When gcc generates debugging symbols, it also adopts a hierarchical idea. Developers can specify how much debugging information to add to the code by adding numbers 1, 2, and 3 after the -g option. The default level is 2 (-g2), and the debugging information generated at this time includes: extended symbol table, line number, local or external variable information.
Level 3 (-g3) contains all the debug information in level 2 plus macros defined in the source code.
Level 1 (-g1) does not contain local variables and debug information related to line numbers, so it can only be used for backtraces and stack dumps.
Backtracking: refers to the function call history of the monitoring program during operation.
Stack dump: It is a method of saving the program execution environment in raw hexadecimal format.

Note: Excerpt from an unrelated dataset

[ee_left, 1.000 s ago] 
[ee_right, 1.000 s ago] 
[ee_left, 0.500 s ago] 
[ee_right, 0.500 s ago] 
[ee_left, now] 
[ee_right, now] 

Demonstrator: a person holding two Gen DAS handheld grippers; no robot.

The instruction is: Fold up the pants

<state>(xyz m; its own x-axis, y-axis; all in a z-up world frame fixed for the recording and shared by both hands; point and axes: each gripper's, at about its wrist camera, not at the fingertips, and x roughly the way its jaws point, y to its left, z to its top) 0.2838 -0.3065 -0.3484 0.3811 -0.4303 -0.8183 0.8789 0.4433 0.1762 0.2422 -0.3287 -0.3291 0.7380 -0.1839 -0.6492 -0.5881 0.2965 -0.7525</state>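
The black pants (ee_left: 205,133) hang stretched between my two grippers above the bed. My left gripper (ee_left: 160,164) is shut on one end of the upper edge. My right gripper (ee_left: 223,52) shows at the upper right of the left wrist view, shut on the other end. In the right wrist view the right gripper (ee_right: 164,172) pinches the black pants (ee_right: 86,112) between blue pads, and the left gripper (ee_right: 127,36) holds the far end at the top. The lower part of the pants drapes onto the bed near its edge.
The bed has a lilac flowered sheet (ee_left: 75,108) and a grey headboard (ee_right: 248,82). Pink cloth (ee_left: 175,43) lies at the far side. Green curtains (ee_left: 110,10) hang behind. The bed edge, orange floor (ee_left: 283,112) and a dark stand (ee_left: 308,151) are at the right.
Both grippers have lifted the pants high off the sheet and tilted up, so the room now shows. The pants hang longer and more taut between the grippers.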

The -l (lowercase l) parameter is used to specify the library to be linked by the program, and the -l parameter is followed by the library name; the library placed in /lib and /usr/lib and /usr/local/lib is directly used -l The parameter can be linked
-L The parameter is followed by the directory name where the library file is located. For example, if we put libtest.so in the /aaa/bbb/ccc directory, the link parameter is -L/aaa/bbb/ccc -ltest
for example:
gcc -o hello hello.c -I /home/hello/include -L /home/hello/lib -lworld
/*
-I /home/hello/include表示将/home/hello/include目录作为第一个寻找头文件的目录,寻找的顺序是:/home/hello/include-->/usr/include-->/usr/local/include
-L /home/hello/lib表示将/home/hello/lib目录作为第一个寻找库文件的目录,寻找的顺序是:/home/hello/lib-->/lib-->/usr/lib-->/usr/local/lib
-lworld表示在上面的lib的路径中寻找libworld.so动态库文件(如果gcc编译选项中加入了“-static”表示寻找libworld.a静态库文件),程序链接的库名是world
*/
The -shared parameter is used when compiling a dynamic library, such as gcc -shared test.c -o libtest.so
-fPIC generates position-independent code, the code has no absolute jumps, and the jumps are all relative jumps,
- For the dynamic library generated without -fPIC, "When generating the dynamic library, it is assumed that it is loaded at address 0. When loading, it will be loaded to an address (base), and a relocation (relocation) is required at this time, and the code , All addresses in the data segment plus the value of this base. This way the correct address can be used when the code is running."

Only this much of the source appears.